To determine F 1(p), F 2(p) and F 3(p) within the interval [p min,p max], we should solve the following equations (F 1(p) = F 2(p)):

$$ \pi_1=n_1 v=n_1 p+ s_{12} p \bar{F}_2(p)+ s_{13} p \bar{F}_3(p)+ s_{123} p \bar{F}_2(p) \bar{F}_3(p), $$
(A12)
$$ \pi_3=(s_{13}+s_{23}+s_{123})p_{\min}-G=s_{13} p \bar{F}_1(p)+ s_{23} p \bar{F}_2(p)+ s_{123} p \bar{F}_1(p) \bar{F}_2(p)-G. $$
(A13)

By algebra, we have

$$ F_3(p)=\frac{1}{\beta}-\frac{1-\beta}{\beta}\frac{v}{h(p)}, $$
(A14)
$$ F_1(p)=F_2(p)=\frac{1-\alpha}{1-2\alpha}\left[1-\frac{\alpha v}{(1-\alpha)p}\cdot\frac{1-\beta}{1-\beta F_3(p)}\right], $$
(A15)

where we define \(h(p)=\sqrt {p^{2}+\frac {(1-\beta )(1-2\alpha )v}{\alpha (1-\alpha )}p}\). It is clearly shown that F 1(p) and F 2(p) will degenerate to the case where there is no entrance if β = 0. In case that β > 0, we can simplify F 1(p) and F 2(p) to, respectively,

$$ F_1(p)=F_2(p)=\frac{1-\alpha}{1-2\alpha}\left[1-\frac{\alpha}{1-\alpha}\frac{h(p)}{p}\right]. $$
(A16)

To sum up, we obtain the CDFs of the equilibrium mixed prices as shown in the base model. The equilibrium profits of sellers 1, 2 and 3 are, respectively, π 1 = π 2 = n 1 v = α(1 − β)v and \(\pi _{3}=(s_{13}+s_{23}+s_{123})p_{\min }-G=\frac {\alpha \beta (1-\beta )}{1-\alpha }v-G\).
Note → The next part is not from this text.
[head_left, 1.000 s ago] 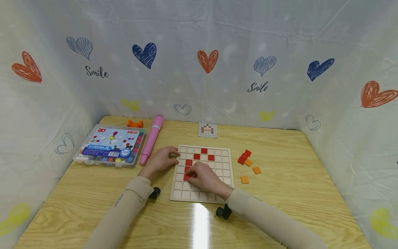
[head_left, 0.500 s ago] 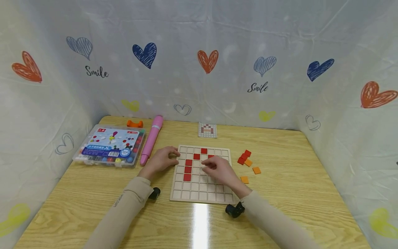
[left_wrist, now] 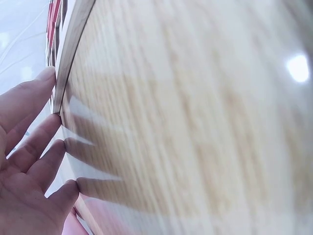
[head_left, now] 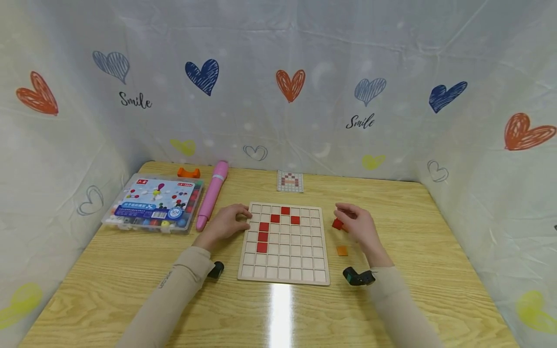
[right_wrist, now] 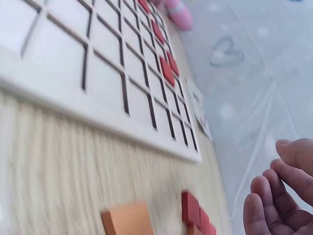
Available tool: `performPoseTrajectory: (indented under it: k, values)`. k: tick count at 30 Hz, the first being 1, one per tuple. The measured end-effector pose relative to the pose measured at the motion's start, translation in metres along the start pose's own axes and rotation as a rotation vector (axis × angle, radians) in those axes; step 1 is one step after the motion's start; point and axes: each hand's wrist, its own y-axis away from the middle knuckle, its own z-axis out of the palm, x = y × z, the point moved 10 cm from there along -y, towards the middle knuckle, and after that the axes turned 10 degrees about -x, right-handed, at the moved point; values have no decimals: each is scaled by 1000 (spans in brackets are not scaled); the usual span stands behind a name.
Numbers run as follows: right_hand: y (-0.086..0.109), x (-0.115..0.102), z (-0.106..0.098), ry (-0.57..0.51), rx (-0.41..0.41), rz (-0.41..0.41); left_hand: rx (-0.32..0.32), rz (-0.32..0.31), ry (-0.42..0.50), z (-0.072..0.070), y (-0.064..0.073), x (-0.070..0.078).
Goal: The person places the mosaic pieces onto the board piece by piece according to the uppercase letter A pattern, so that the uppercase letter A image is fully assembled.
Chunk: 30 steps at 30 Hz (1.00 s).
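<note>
Right hand [head_left: 359, 226] now off the wooden grid board [head_left: 284, 243], loose-fingered grip over square red tiles [head_left: 337, 224].

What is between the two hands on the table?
The wooden grid board, with six red tiles in it, lies between the left hand and right hand, seen in the head view.

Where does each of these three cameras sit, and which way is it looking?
Head: worn high, facing forward and down at the square wooden grid board; both sleeved arms show.
Left wrist: low, looking along the board's edge; left hand shows.
Right wrist: low beside loose red square tiles; right hand's fingertips show.
All share the board.
</note>
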Motion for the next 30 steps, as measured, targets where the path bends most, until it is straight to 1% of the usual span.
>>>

One-way referral with entry

In the subgame \(R_{1}\bar {R}_{2}E\), we have n 1 = α(1 − φ)(1 − β), n 2 = α(1 − β), s 12 = (1 − 2α + α φ)(1 − β), s 13 = α(1 − φ)β, s 23 = α β and s 123 = (1 − 2α + α φ)β. The pattern of mixed prices is similar to that under \(\bar {R}_{1}\bar {R}_{2}E\) and thus we omit the derivation process.

Two-way referral

The subgames \(R_{1}R_{2}\bar {E}\) is similar with \(\bar {R}_{1}\bar {R}_{2}\bar {E}\). The subgame R 1 R 2 E is similar with \(\bar {R}_{1}\bar {R}_{2}E\). The derivation process of these two subgames is analogue to previous subgames and thus we omit the derivation process.
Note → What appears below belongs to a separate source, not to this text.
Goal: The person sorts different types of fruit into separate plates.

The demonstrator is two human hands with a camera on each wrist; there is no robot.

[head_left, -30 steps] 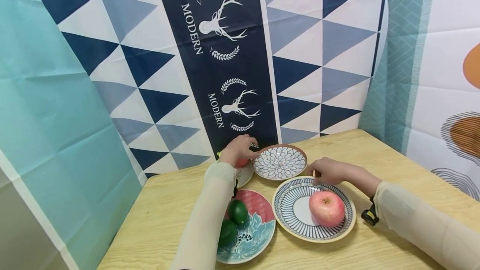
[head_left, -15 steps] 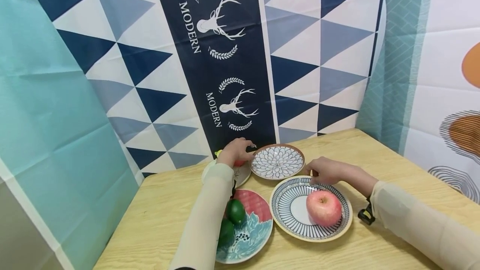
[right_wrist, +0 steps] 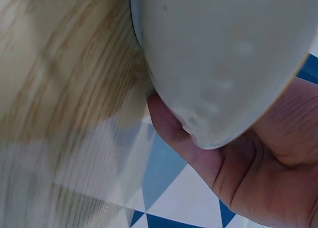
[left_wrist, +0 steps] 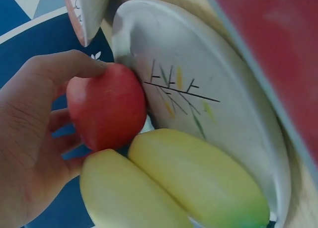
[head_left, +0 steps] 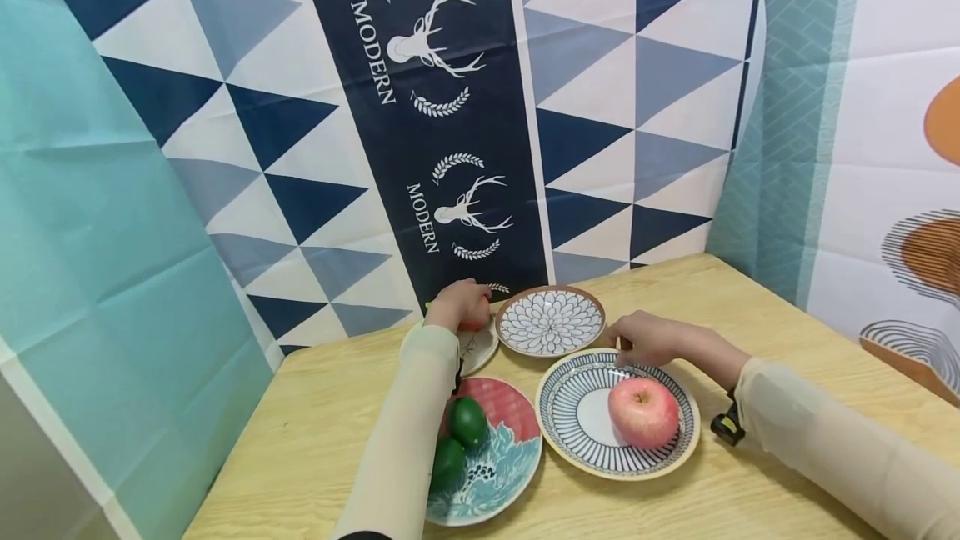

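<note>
In the head view my left hand (head_left: 459,302) is at the back of the table, over a small off-white plate (head_left: 480,348) with a twig pattern. The left wrist view shows its thumb and fingers round a red apple (left_wrist: 109,109) at that plate's edge. Two yellow mangoes (left_wrist: 194,173) lie on the plate beside the apple. My right hand (head_left: 648,338) holds the far rim of a blue-striped plate (head_left: 581,407), which carries a large pink apple (head_left: 643,412). In the right wrist view curled fingers meet the white outer side (right_wrist: 223,64) of the plate.
A red-and-turquoise plate (head_left: 510,473) with two green fruits (head_left: 468,422) stands at the front, partly behind the left sleeve. Behind the striped plate is a brown-rimmed plate with a petal pattern (head_left: 551,322). Patterned cloth (head_left: 585,157) hangs along the table's back edge.
My left hand's fingers, spread above the red apple before, have come down and closed round it. The right hand keeps its place at the striped plate's rim. The head view has shifted slightly.
</note>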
Appendix B: Proof of Propositions

1.1 Proof of Proposition 1

When \(G\leq \frac {\alpha \beta (1-\beta )(1-\varphi )}{1-\alpha (1-\varphi )}v\), seller 3 always enters the market under no referral or one-way referral or two-way referral. The payoffs of sellers 1 and 2 under different referral strategies are listed in Fig. 12. It is easily seen from Fig. 12 that \(\bar {R}_{1}\bar {R}_{2}\) is the unique Nash equilibrium.

Fig. 12
figure 12

Firm Payoffs when \(G\leq \frac {\alpha \beta (1-\beta )(1-\varphi )}{1-\alpha (1-\varphi )}v\)

When \(G>\frac {\alpha \beta (1-\beta )}{1-\alpha }v\), seller 3 never enters the market under no referral or one-way referral or two-way referral. The payoffs of sellers 1 and 2 under different referral strategies are listed in Fig. 13. It is easily seen from Fig. 13 that \(\bar {R}_{1}\bar {R}_{2}\) is the unique Nash equilibrium.

Fig. 13
figure 13

Firm Payoffs when \(G>\frac {\alpha \beta (1-\beta )}{1-\alpha }v\)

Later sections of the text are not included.